Tampoco se registró como los demás pasajeros, sino que su conductor la tomó por el brazo y la guió con rapidez hacia el segundo piso por donde abordaría un avión de Taca, alejándola de los reporteros y de Honduras.
Esta semana trascendió que la española se separaba de su esposo, el ex presidente Maduro, por “diferencias de objetivos”. Ella dijo que fue una etapa muy bonita. Él no ha querido referirse al divorcio.
Sin embargo, antes de marcharse volvió a recalcar que su separación de Maduro es oficial.
Con sus tres hijos
Luego del paso de una atípica llovizna sobre el sur de la capital y sin la protección de guardaespaldas o chillonas sirenas, Ocaña sorprendió con su presencia a pasajeros y a visitantes de la terminal aérea al abrir ella misma la puerta de una camioneta blanca para luego cargar en brazos a Kevin, quien dormía profundamente, mientras sus dos hermanas, Milady y Francis, la tomaban por sus ropas como para protegerse del flash de una cámara fotográfica y la presencia de los reporteros.

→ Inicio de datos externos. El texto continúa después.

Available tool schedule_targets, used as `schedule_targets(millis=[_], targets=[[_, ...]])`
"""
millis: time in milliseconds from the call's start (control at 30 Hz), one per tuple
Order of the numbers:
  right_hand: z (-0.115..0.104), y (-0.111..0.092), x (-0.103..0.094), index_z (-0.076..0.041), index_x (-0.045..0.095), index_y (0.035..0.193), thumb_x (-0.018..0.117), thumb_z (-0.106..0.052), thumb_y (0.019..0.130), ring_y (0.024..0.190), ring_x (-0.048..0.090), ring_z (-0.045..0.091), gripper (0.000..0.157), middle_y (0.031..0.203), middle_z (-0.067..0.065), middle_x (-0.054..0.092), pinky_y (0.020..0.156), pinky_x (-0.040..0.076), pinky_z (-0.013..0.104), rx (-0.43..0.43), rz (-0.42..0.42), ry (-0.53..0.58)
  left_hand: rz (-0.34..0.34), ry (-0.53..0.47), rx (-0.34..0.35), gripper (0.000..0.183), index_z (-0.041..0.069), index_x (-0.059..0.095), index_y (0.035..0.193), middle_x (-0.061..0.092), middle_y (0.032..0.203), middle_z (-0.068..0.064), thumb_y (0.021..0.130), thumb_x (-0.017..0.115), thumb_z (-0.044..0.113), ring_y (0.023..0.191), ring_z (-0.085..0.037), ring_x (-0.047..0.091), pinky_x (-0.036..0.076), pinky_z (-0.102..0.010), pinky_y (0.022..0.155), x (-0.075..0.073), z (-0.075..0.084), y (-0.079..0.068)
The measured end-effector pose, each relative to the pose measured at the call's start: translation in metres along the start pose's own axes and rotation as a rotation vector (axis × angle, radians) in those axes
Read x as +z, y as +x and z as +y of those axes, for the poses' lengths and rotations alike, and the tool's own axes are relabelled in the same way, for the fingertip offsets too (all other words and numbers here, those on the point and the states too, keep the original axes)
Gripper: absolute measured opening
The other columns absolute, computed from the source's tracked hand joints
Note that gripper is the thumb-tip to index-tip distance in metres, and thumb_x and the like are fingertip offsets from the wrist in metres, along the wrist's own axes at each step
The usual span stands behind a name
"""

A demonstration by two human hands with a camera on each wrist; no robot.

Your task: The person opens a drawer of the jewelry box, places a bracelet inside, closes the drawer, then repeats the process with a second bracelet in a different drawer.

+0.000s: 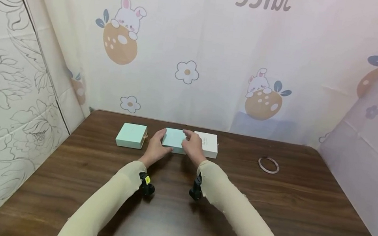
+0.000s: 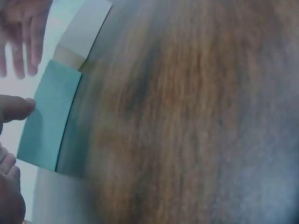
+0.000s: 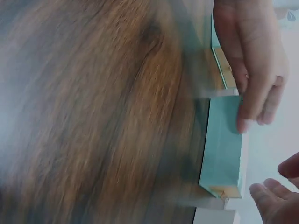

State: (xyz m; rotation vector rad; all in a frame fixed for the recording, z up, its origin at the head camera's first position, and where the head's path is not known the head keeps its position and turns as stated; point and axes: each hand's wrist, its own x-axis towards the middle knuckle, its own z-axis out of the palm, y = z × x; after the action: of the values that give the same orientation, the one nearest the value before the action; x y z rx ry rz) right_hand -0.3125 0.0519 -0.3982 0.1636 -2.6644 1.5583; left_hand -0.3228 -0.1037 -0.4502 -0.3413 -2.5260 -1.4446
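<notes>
Directly between hands (image 1: 155, 148), a rectangular turquoise box (image 1: 173, 138) on grained wood (image 1: 305, 213).

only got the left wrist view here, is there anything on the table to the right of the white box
Observer: Yes, a ring lies there on the table, seen in the head view.
Operator: ok and left of the middle box
Observer: A pale green box, set apart from it.
Operator: whats on the middle box's end by the white box
Observer: The right wrist view shows a tan panel at that end.
</notes>
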Motion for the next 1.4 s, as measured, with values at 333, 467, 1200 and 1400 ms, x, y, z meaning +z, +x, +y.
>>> schedule_targets(millis=[333, 467, 1200, 1400], targets=[[-0.023, -0.004, 0.028, 0.002, 0.055, 0.131, 0.046, 0.001, 0.087, 0.119, 0.054, 0.027, 0.045, 0.129, 0.017, 0.057, 0.097, 0.043, 0.039, -0.072, 0.028, 0.11, 0.114, -0.058, 0.093, 0.056, -0.002, 0.041, 0.142, 0.036, 0.146, -0.019, 0.091, 0.063, 0.006, 0.135, -0.03, 0.032, 0.029, -0.044, 0.108, -0.024, 0.013, 0.0], [-0.031, -0.009, 0.042, 0.002, 0.053, 0.133, 0.047, -0.001, 0.091, 0.119, 0.054, 0.026, 0.043, 0.128, 0.015, 0.057, 0.097, 0.043, 0.038, -0.091, -0.021, 0.107, 0.173, -0.059, 0.05, 0.051, -0.002, 0.043, 0.141, 0.038, 0.145, -0.019, 0.093, 0.059, 0.006, 0.135, -0.03, 0.033, 0.029, -0.044, 0.108, -0.039, 0.008, 0.001], [-0.042, -0.035, 0.107, -0.006, 0.023, 0.151, 0.052, -0.02, 0.099, 0.135, 0.035, 0.028, 0.062, 0.15, 0.015, 0.033, 0.104, 0.034, 0.044, 0.002, -0.366, 0.148, 0.243, -0.049, -0.331, 0.059, 0.001, 0.013, 0.152, 0.021, 0.153, -0.023, 0.103, 0.036, 0.025, 0.139, -0.037, 0.021, 0.022, -0.05, 0.109, -0.134, -0.072, -0.031], [-0.04, -0.035, 0.116, -0.007, 0.02, 0.152, 0.051, -0.021, 0.099, 0.137, 0.031, 0.029, 0.064, 0.152, 0.014, 0.03, 0.107, 0.03, 0.044, 0.019, -0.382, 0.142, 0.189, -0.053, -0.346, 0.057, -0.004, 0.016, 0.15, 0.024, 0.151, -0.025, 0.104, 0.035, 0.025, 0.139, -0.036, 0.023, 0.022, -0.047, 0.11, -0.128, -0.07, -0.024]])
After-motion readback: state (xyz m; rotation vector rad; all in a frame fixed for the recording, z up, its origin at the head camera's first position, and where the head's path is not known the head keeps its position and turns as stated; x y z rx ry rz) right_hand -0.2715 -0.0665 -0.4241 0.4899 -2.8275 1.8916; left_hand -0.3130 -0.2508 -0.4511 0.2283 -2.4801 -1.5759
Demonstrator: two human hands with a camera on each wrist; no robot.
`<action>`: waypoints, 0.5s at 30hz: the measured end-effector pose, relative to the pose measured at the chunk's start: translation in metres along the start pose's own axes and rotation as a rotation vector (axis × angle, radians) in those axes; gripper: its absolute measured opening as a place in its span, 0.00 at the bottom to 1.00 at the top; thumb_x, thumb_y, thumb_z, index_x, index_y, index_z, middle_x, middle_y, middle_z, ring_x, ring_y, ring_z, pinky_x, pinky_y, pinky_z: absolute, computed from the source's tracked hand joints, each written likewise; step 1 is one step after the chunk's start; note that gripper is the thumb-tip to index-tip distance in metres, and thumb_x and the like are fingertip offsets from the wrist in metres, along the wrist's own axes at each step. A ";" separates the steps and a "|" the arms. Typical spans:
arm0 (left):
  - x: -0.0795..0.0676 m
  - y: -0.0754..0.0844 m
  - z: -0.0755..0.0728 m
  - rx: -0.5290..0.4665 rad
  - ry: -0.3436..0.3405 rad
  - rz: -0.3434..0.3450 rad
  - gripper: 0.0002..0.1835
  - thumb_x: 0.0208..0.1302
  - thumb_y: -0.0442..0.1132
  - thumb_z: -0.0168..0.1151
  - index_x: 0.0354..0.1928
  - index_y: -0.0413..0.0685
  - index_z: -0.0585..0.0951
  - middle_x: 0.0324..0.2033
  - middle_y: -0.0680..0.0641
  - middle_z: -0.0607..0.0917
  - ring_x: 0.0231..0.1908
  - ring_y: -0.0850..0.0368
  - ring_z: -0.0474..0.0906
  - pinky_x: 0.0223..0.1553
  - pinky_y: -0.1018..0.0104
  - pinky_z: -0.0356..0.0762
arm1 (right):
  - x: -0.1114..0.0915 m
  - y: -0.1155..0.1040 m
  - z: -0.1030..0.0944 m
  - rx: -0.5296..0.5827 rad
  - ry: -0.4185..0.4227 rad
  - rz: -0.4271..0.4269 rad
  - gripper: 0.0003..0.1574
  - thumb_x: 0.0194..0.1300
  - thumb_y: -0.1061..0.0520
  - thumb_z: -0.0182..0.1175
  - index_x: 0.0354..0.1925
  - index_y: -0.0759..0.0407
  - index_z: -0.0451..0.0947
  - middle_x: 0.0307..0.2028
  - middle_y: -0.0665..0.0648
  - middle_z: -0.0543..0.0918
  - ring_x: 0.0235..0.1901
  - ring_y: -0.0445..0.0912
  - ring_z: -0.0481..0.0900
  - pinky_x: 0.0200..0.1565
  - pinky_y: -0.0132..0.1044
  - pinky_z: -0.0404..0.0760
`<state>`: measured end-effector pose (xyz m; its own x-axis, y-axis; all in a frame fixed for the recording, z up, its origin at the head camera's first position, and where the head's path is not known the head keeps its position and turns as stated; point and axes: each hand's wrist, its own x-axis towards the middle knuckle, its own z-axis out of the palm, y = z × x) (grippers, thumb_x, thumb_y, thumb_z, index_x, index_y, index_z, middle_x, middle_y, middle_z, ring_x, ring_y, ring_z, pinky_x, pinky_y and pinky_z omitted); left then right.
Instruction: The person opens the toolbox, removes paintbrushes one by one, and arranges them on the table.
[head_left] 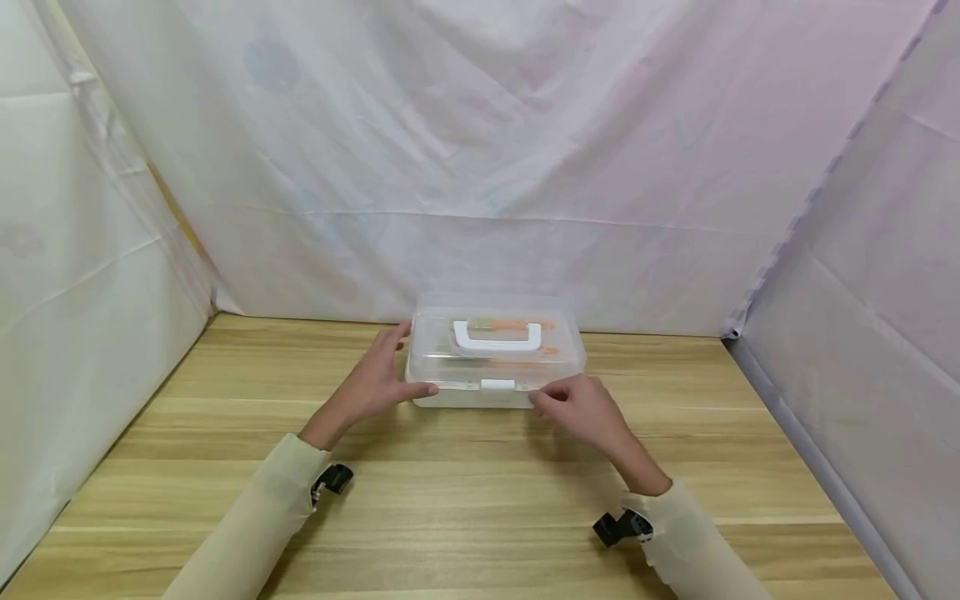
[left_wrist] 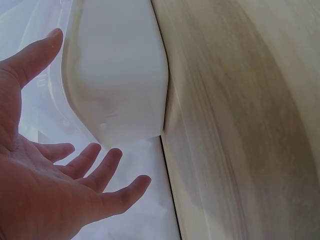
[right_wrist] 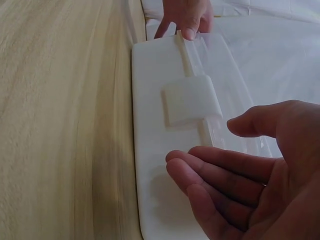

“Me acompañan en este viaje mis tres hijos, Kevin, Milady y Francis, porque tengo la documentación de ellos y el resto llegarán en la medida que se obtengan los papeles”, dijo Ocaña de Maduro.
Indicó que aún no tiene ubicada una casa para hospedarse, ni la escuela para que estudien sus niños, y que ésa era una de las razones por las cuales aceleró el viaje hacia la vecina nación, en donde colaborará con un proyecto auspiciado por la Junta de Andalucía y ejecutado por una Organización No Gubernamental en Nicaragua.